It's irrelevant which layer this is happening at. The point is that there is a
resource address and a resource version. Decoupling those allows you to retain
the same resource address for different resource versions - whether this is
done for backwards compatibility, multi-language support or other reasons.

"All that the author is going to achieve is to have broken client codes every
time he's going to bump his API version because most developers won't bother
to check the content-type."

The point of the article was in fact to teach those mediocre developers who
"won't bother", to actually bother to understand these concepts.

------
zimbatm
How often do you update the major version of your API ? Most of the time you
can just augment your API with new end-points and keep the old paths around
for backward-compatibility. When you're ready to change the major version you
might as well start a new service from scratch with everything that you have
learned.

Now that all your responses have a non IANA-approved[1] content-type, standard
clients won't see it as JSON by default. Your curl requests are longer to type
because you have to add this '-HAccept:application/vnd.something+json' string
to your them. The reality is that bad developers will have broken clients when
you update your API in any case.

I'm grateful that the REST movement brought attention to follow the HTTP
protocol more closely but in practice, nobody writes truly RESTful clients.
For that you would need to write a client that follows URLs passed in the body
or in the headers. For example if you implement pagination, you're supposed to
fetch page 1 and then follow the links until you're at the page you want. In
reality you just make a page= attribute convention that avoids all these
unnecessary round-trips.

[1]: <http://www.iana.org/assignments/media-types/index.html>

------
urbanautomaton
I personally prefer this approach - certainly if the changes you're making are
only to the representation of your resources, then (assuming they can't be
made purely additively, i.e. without breaking existing clients) simply making
a new content type available seems the natural way to go.

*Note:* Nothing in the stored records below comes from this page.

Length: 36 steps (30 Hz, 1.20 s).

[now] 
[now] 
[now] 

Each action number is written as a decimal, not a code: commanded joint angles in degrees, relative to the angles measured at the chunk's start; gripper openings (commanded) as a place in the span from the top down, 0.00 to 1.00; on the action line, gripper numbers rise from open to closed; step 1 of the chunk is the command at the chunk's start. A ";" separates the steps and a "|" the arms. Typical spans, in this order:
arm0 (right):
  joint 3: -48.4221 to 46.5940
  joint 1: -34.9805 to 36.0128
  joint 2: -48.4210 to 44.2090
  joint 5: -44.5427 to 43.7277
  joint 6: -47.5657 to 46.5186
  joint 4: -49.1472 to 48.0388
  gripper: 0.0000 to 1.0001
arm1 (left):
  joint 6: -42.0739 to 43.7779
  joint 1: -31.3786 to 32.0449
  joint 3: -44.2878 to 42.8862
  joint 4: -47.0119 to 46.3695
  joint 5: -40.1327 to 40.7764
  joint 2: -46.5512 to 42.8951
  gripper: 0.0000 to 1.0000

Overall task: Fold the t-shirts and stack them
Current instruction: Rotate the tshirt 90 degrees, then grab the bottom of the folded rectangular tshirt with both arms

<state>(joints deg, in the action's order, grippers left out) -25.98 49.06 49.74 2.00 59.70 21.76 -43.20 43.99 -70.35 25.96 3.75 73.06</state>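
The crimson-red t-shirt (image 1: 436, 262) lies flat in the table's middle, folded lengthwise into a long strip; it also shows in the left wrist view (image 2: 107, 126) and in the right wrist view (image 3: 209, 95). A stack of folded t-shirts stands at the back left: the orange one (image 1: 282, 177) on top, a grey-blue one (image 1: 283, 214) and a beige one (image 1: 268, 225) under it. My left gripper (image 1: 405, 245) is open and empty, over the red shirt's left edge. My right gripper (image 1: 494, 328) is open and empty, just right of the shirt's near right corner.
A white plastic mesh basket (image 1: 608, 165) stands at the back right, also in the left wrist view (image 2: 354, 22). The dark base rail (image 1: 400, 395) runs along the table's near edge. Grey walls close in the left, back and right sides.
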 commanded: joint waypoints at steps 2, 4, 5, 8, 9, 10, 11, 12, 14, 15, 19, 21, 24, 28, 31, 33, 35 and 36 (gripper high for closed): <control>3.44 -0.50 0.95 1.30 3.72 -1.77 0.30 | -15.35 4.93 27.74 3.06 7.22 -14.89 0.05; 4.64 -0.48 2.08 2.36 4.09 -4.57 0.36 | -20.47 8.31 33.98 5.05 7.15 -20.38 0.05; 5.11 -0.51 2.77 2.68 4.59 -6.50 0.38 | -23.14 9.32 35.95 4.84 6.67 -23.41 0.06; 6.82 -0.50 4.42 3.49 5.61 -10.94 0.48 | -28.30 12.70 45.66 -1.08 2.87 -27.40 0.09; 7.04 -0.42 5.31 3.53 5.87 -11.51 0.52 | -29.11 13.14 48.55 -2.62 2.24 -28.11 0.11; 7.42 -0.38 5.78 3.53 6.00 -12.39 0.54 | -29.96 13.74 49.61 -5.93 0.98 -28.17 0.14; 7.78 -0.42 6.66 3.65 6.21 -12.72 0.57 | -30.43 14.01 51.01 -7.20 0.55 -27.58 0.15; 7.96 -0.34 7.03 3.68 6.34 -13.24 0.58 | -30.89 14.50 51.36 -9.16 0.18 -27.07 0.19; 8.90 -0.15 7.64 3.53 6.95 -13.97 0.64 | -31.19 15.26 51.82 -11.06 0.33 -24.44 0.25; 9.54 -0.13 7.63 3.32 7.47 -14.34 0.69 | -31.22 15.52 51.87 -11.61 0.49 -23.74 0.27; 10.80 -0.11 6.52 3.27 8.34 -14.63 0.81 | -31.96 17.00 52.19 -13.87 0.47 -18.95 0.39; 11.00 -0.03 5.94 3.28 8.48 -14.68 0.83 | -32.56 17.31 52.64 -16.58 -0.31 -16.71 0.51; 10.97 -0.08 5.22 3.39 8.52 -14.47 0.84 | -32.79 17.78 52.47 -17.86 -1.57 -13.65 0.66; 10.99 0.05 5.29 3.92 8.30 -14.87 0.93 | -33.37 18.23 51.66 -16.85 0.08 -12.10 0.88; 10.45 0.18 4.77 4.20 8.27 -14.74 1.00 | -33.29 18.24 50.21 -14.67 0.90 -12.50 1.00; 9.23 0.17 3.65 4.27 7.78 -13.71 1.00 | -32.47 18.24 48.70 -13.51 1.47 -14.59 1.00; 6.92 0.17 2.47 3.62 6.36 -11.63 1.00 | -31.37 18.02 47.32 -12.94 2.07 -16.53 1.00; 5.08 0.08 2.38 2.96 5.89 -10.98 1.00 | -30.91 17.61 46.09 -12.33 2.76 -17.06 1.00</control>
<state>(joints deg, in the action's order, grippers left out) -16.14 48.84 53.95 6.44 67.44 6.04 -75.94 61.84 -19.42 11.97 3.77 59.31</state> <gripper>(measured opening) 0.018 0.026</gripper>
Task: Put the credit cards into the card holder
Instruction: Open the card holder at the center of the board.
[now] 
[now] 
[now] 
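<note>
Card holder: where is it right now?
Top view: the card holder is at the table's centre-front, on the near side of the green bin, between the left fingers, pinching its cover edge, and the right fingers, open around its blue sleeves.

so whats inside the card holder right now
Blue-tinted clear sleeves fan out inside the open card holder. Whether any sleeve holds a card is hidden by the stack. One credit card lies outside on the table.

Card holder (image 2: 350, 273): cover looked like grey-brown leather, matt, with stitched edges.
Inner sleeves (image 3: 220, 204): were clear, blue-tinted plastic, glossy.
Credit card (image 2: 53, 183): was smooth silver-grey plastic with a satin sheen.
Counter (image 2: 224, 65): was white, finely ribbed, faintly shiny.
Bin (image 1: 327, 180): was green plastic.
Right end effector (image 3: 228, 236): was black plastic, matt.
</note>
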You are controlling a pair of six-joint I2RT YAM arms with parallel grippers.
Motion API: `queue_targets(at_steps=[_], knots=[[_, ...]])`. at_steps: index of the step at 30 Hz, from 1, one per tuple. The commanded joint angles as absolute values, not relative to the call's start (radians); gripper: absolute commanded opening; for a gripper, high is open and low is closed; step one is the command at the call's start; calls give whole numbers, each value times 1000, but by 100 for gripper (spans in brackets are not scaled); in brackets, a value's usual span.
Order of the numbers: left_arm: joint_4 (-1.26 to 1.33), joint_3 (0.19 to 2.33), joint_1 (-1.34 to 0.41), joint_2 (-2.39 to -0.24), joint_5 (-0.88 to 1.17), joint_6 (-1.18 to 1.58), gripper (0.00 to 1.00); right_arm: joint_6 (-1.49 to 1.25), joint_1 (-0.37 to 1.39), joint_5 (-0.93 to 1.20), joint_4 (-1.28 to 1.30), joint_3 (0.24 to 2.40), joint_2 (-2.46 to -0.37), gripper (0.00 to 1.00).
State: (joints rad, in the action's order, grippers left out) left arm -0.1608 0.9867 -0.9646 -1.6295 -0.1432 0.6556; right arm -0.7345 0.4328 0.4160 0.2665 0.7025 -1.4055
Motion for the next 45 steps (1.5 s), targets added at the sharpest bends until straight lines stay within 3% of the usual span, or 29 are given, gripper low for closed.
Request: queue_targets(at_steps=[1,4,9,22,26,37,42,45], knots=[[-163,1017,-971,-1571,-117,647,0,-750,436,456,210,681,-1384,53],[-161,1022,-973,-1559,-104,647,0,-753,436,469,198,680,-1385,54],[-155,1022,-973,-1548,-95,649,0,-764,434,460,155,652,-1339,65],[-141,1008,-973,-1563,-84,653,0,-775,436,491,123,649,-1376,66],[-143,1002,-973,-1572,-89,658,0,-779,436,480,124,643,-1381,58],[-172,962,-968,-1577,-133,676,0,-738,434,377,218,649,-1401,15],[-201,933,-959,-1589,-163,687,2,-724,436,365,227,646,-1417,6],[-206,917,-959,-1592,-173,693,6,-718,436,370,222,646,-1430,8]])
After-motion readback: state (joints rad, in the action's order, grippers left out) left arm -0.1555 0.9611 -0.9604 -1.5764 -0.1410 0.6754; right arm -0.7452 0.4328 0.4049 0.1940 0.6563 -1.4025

If it's of interest, I wrote a couple of articles about how we implemented
exactly this sort of versioning in Rails for our app's API:

[http://techblog.tribesports.com/blog/2011/09/24/versioning-t...](http://techblog.tribesports.com/blog/2011/09/24/versioning-
the-tribesports-api)
[http://techblog.tribesports.com/blog/2011/09/24/separating-a...](http://techblog.tribesports.com/blog/2011/09/24/separating-
api-logic-with-decorators)

I think these demonstrate the advantages of content negotiation as a
versioning mechanism. To introduce a new API representation, we simply have to
define a new set of decorators for our exposed resources, define a new MIME
type and we're set. No monkeying with our routing, no messing around in
controllers; a view-level change entails only view-level code alterations.

------
candybar
I don't hate the idea or anything but I don't see what problem this solves in
practice?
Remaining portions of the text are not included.